What you will do:
Every line of the listing below from the one with "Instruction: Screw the" up to and including the one with "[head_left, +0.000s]" should be retyped exactly, and nothing else; pictures are not part of the copy.

"""

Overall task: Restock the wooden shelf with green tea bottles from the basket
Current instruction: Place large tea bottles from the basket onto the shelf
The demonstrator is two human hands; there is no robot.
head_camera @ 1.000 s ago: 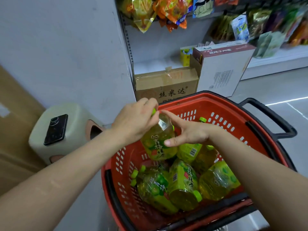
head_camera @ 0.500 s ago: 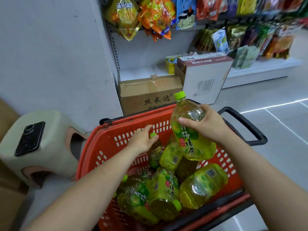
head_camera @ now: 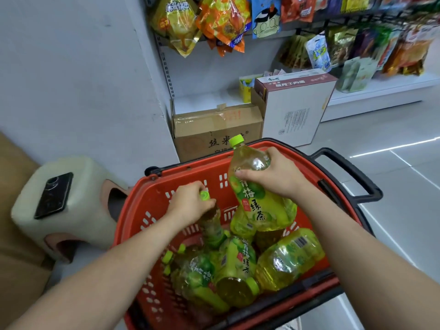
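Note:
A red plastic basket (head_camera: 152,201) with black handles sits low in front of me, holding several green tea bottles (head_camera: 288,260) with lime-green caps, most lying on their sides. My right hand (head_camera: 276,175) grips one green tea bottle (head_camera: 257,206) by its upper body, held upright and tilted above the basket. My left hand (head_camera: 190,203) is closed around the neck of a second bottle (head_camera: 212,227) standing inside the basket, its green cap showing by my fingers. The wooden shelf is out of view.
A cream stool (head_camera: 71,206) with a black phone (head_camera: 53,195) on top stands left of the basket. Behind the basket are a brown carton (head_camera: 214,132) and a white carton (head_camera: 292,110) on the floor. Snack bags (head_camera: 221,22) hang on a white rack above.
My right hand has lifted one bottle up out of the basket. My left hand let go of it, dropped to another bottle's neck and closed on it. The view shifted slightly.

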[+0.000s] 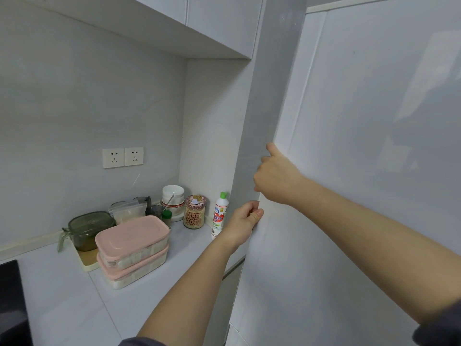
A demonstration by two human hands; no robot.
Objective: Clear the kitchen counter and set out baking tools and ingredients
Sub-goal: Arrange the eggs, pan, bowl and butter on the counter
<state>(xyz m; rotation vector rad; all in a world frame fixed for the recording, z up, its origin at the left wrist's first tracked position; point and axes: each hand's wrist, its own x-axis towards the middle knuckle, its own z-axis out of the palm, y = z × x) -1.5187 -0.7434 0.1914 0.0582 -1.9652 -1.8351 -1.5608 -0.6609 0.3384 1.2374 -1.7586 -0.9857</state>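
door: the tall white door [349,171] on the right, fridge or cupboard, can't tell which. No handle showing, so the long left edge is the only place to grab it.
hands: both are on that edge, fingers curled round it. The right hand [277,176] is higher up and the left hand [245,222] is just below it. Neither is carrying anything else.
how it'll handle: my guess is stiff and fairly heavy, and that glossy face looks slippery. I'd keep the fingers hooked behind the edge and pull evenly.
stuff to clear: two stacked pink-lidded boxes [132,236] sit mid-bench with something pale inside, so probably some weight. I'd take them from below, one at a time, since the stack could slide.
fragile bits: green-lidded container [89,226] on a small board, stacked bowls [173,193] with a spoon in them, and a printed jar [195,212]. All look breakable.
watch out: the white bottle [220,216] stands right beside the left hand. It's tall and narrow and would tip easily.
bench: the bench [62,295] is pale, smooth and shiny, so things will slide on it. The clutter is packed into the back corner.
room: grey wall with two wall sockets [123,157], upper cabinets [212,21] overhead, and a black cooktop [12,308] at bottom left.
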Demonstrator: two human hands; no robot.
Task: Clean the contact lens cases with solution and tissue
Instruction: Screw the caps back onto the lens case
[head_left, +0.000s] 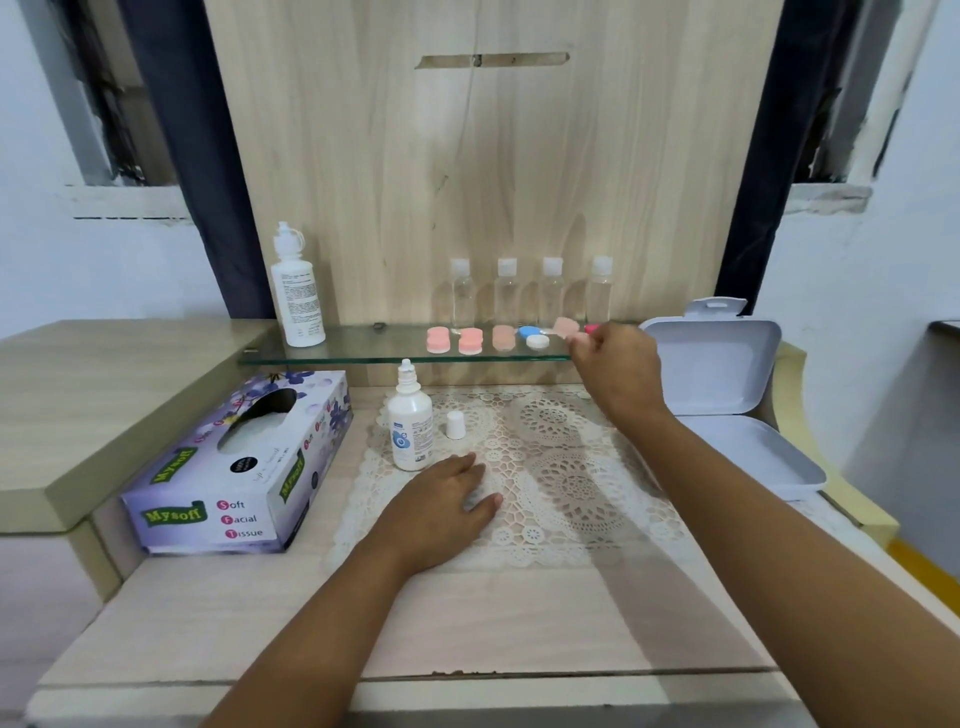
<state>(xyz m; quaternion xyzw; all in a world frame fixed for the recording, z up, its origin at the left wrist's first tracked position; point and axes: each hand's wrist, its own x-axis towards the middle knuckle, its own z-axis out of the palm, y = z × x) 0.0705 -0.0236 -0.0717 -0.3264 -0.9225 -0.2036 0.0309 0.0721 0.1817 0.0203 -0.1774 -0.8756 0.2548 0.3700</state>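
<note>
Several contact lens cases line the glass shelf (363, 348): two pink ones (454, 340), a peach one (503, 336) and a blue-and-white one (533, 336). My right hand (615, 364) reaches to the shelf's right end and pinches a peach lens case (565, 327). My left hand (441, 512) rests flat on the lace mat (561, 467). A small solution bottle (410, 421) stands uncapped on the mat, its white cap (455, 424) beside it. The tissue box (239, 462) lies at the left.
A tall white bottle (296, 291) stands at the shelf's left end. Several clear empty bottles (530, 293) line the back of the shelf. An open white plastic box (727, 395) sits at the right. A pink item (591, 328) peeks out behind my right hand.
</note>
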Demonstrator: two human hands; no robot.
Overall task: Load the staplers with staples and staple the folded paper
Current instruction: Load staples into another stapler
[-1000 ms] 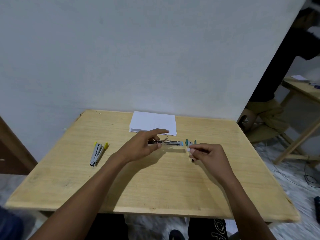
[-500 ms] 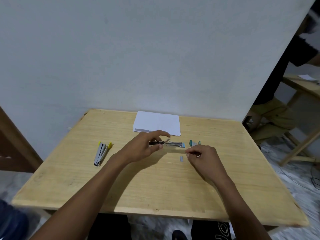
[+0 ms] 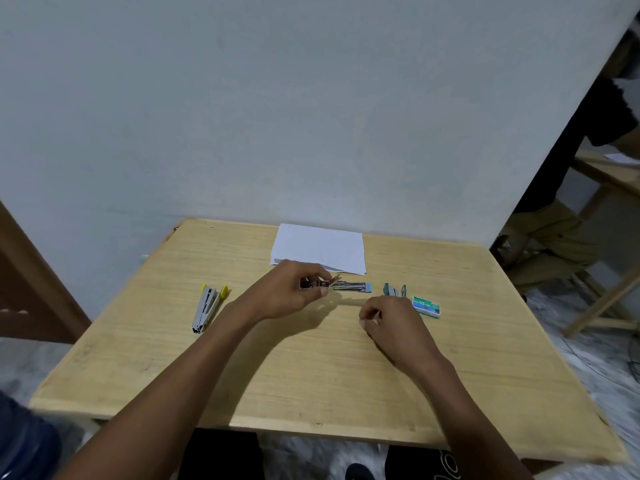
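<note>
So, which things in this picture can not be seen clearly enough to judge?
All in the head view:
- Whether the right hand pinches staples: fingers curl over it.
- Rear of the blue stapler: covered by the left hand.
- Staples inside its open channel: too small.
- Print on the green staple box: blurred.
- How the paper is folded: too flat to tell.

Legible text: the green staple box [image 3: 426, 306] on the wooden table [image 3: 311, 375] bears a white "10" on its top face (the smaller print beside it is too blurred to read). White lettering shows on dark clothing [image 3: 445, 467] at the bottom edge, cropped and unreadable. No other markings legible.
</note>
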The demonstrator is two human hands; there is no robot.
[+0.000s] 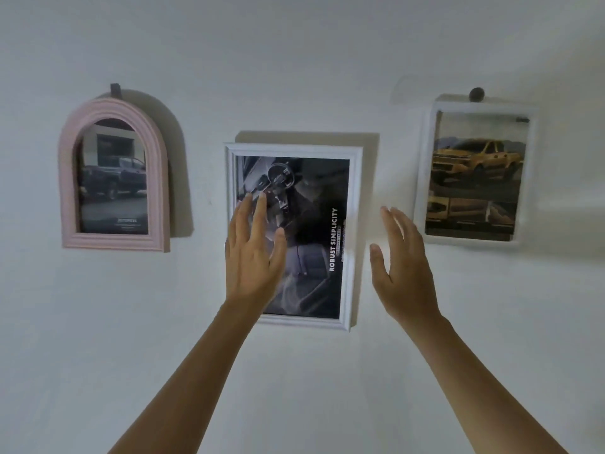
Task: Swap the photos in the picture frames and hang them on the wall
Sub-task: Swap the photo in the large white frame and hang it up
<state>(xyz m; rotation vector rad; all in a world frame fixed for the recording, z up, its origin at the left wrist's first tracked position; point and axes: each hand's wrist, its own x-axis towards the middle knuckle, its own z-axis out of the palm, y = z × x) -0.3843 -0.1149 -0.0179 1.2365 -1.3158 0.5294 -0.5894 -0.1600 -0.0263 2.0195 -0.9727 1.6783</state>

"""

Result below:
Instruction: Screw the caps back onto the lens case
[head_left, +0.000s] 

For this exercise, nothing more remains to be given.